CAP Theorem in Practice — Consistency, Availability, and Partition Tolerance

The Theorem Everyone Misquotes

Eric Brewer's CAP theorem states that a distributed data store cannot simultaneously guarantee all three of the following properties:

Consistency (C) — Every read receives the most recent write, or an error.
Availability (A) — Every request receives a non-error response (though it may not be the most recent data).
Partition Tolerance (P) — The system continues to operate despite network partitions (message loss or delay).

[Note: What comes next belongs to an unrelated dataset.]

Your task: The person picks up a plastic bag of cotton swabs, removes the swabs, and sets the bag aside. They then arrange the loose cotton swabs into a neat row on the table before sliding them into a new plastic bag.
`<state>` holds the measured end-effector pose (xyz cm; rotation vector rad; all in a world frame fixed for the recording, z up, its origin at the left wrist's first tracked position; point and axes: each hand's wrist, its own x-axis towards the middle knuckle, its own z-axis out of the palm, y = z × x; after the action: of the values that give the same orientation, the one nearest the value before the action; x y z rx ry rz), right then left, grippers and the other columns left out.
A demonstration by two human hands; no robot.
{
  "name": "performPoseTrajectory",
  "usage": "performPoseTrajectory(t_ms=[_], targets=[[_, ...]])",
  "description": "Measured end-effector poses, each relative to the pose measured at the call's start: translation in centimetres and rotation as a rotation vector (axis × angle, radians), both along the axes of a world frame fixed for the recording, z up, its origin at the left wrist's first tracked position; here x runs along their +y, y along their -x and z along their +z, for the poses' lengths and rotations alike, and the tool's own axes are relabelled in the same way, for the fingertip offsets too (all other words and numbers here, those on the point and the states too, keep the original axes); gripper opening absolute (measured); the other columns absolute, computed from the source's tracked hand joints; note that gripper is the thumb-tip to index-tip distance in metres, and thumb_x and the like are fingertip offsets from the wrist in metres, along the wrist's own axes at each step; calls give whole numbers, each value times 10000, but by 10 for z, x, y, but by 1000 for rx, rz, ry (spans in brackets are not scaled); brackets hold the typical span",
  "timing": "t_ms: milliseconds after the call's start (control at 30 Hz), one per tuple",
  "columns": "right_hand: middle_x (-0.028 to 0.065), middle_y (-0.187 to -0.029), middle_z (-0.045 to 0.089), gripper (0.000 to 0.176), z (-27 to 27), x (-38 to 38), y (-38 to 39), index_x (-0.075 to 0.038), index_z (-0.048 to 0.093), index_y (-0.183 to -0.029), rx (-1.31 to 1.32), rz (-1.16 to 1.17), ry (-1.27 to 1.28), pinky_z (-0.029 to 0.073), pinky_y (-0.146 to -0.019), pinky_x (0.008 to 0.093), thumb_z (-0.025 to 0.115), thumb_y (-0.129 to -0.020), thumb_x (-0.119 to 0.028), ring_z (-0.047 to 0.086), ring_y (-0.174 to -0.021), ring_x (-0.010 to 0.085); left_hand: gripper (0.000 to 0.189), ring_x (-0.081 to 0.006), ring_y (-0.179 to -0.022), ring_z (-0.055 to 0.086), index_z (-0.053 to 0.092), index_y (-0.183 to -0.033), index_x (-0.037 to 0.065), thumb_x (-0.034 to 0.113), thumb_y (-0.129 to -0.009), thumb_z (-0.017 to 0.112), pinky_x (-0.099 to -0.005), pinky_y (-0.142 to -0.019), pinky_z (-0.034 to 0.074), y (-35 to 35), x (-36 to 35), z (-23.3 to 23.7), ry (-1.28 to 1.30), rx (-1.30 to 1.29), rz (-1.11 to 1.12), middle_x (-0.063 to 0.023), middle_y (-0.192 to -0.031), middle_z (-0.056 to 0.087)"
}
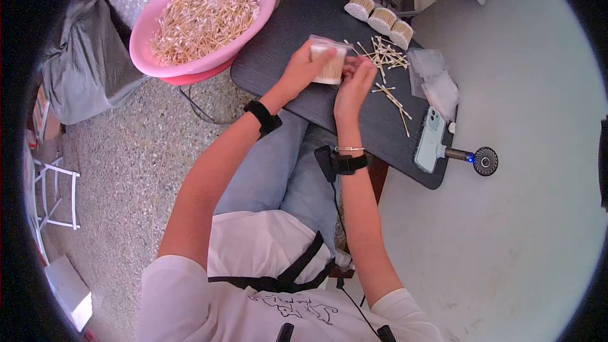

The "pick 2" framing is misleading. In any real distributed system, partitions will happen — network failures are a fact of life. The real choice is: when a partition occurs, do you sacrifice consistency or availability? You always need P. The choice is between CP and AP.

This distinction matters enormously in .NET systems that connect to external databases, message buses, and caches. Getting it wrong means either data corruption or phantom downtime.

CP Systems — Consistency Over Availability

A CP system guarantees that all nodes see the same data, but if a partition separates a node from the majority, that node will refuse to serve reads or writes rather than risk returning stale data.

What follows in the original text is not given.